七夕 大はしあたけの夕立
「名所江戸百景 市中繁栄七夕祭」
広重
江戸百の秋の部の巻頭を飾る一枚です。
星あひのささかに掃かむ粕でっち (丁稚)
敬雨(祇空)が小咄にあるような句を詠んでいます。 夜空の星を弟が箒で落とそうとしているのを見て、兄がそれでは星に届かない。ものほし棹を接ぐか物干し台に登れと。それを見ていた親が、「さすがに兄はしっかりしている」。 「ささかに」は蜘蛛のこと転じて織姫星。この7日は旧暦7月7日、七夕です。
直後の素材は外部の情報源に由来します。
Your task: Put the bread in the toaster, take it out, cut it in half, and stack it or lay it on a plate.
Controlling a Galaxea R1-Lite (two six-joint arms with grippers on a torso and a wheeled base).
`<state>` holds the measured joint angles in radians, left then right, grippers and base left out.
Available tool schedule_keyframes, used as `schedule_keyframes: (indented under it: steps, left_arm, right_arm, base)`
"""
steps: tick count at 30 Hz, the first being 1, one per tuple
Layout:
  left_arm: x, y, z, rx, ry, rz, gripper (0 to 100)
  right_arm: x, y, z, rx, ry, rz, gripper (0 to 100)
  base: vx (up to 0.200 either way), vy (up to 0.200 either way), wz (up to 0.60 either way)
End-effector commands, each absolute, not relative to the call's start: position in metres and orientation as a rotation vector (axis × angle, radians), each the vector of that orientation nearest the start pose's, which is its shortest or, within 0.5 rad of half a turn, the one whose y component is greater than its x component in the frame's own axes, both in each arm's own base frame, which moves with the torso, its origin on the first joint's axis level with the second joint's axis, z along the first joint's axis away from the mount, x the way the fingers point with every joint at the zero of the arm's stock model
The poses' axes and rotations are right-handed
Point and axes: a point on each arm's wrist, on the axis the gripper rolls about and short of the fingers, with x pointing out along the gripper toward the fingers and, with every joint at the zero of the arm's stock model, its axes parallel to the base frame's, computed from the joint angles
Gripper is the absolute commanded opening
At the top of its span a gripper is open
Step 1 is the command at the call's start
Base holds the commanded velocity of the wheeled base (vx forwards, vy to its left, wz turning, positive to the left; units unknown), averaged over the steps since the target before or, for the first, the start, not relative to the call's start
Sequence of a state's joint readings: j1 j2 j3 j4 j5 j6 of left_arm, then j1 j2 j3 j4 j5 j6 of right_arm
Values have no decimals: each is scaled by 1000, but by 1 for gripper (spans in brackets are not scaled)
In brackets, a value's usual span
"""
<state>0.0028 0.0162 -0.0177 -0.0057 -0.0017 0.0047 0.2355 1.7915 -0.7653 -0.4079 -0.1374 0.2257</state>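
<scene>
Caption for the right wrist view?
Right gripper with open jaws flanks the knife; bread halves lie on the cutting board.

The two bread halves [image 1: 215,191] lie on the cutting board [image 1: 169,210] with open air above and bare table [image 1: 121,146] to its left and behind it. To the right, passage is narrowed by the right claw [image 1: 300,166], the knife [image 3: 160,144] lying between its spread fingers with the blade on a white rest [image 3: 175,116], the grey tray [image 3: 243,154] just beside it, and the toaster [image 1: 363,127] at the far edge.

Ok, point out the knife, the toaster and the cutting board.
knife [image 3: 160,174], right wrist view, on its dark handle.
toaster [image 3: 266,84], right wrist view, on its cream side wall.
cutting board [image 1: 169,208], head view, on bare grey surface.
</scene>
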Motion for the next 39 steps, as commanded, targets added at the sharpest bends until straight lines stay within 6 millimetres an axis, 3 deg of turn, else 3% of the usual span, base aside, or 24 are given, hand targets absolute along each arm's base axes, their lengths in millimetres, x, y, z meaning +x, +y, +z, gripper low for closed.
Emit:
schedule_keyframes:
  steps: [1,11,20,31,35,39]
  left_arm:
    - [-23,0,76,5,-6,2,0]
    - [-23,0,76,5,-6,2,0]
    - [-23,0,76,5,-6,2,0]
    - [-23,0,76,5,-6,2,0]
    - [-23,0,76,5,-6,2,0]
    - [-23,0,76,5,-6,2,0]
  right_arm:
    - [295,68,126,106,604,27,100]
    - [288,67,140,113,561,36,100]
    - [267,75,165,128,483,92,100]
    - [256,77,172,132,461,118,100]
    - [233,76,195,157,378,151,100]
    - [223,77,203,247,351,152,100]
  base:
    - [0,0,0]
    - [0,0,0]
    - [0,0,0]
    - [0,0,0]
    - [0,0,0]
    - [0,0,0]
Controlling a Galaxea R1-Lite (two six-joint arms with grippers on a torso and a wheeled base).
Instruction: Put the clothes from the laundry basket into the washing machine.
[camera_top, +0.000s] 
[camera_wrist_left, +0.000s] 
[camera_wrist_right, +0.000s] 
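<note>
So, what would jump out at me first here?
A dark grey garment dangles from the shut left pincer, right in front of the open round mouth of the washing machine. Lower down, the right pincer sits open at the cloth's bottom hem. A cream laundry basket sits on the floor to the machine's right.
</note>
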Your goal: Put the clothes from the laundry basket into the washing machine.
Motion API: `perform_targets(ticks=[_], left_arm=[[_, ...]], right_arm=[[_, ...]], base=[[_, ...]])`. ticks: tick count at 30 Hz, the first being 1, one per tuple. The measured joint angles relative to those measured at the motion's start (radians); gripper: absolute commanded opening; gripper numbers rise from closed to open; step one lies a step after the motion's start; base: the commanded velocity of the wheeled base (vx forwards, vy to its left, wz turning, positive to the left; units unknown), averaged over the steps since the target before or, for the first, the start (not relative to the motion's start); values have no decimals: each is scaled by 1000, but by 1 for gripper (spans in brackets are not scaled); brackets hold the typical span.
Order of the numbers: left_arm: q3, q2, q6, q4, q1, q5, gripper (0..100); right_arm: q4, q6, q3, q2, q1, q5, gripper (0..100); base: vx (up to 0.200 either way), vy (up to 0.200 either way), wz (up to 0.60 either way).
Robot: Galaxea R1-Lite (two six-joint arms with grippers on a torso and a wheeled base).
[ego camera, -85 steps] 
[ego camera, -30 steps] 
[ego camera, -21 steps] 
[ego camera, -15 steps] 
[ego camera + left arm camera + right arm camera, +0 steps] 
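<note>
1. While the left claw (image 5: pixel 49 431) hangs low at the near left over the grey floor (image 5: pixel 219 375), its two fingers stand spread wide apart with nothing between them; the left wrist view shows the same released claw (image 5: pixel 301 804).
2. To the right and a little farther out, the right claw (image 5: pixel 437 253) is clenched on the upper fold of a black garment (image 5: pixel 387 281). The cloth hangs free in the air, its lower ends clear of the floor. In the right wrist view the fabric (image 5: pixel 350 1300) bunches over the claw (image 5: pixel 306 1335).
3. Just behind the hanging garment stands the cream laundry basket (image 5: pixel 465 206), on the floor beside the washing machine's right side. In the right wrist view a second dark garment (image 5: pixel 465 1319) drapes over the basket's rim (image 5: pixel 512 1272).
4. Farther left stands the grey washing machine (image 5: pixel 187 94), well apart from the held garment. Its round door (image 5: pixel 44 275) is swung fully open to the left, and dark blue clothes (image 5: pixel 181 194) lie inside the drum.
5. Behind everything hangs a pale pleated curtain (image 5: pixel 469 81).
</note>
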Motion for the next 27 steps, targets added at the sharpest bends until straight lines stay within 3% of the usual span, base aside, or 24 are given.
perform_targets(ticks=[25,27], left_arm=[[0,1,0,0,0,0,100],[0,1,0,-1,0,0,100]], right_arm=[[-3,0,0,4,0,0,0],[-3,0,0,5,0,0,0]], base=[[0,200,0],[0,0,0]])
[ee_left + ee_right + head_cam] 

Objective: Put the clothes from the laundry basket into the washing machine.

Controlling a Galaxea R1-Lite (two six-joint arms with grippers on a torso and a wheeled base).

物干し台から江戸の七夕を眺めている人がいます。ヘンリー・スミスによると江戸百の「市中繁栄七夕祭」 は大鋸町の広重の自宅からの眺めだそうです。広重は嘉永2(1849)年以来、中橋狩野新道に居を構えました。狩野安信を祖とする中橋狩野派の屋敷の隣です。江戸百は安政の大地震後の復興の様子を描いたものと云われています。絵の下の方に描かれている蔵、「四方蔵」と知られた南伝馬町の蔵です。地震後は空き地であったのが復興した様子が見て取れます。遠くには火の見櫓も描かれています。広重が火消同心として勤務した八代洲河岸の屋敷の櫓だそうです。
この絵と同じような広重の絵がもう一枚。 「不二三十六景 大江戸市中七夕祭」。 これは嘉永5年(1852年)の作、「市中繁栄七夕祭」は安政4年(1857年)。蔵の様子に違いがあります。
旧暦の7月7日の月は上弦。 西に傾く半月を船に見立てることもあったようです。 月の船が山の端に隠れると夜空の真ん中に
天の川が浮かび上がり、その両岸に織姫と彦星が輝く・・・。
七夕は旧暦に限ると思えてきます。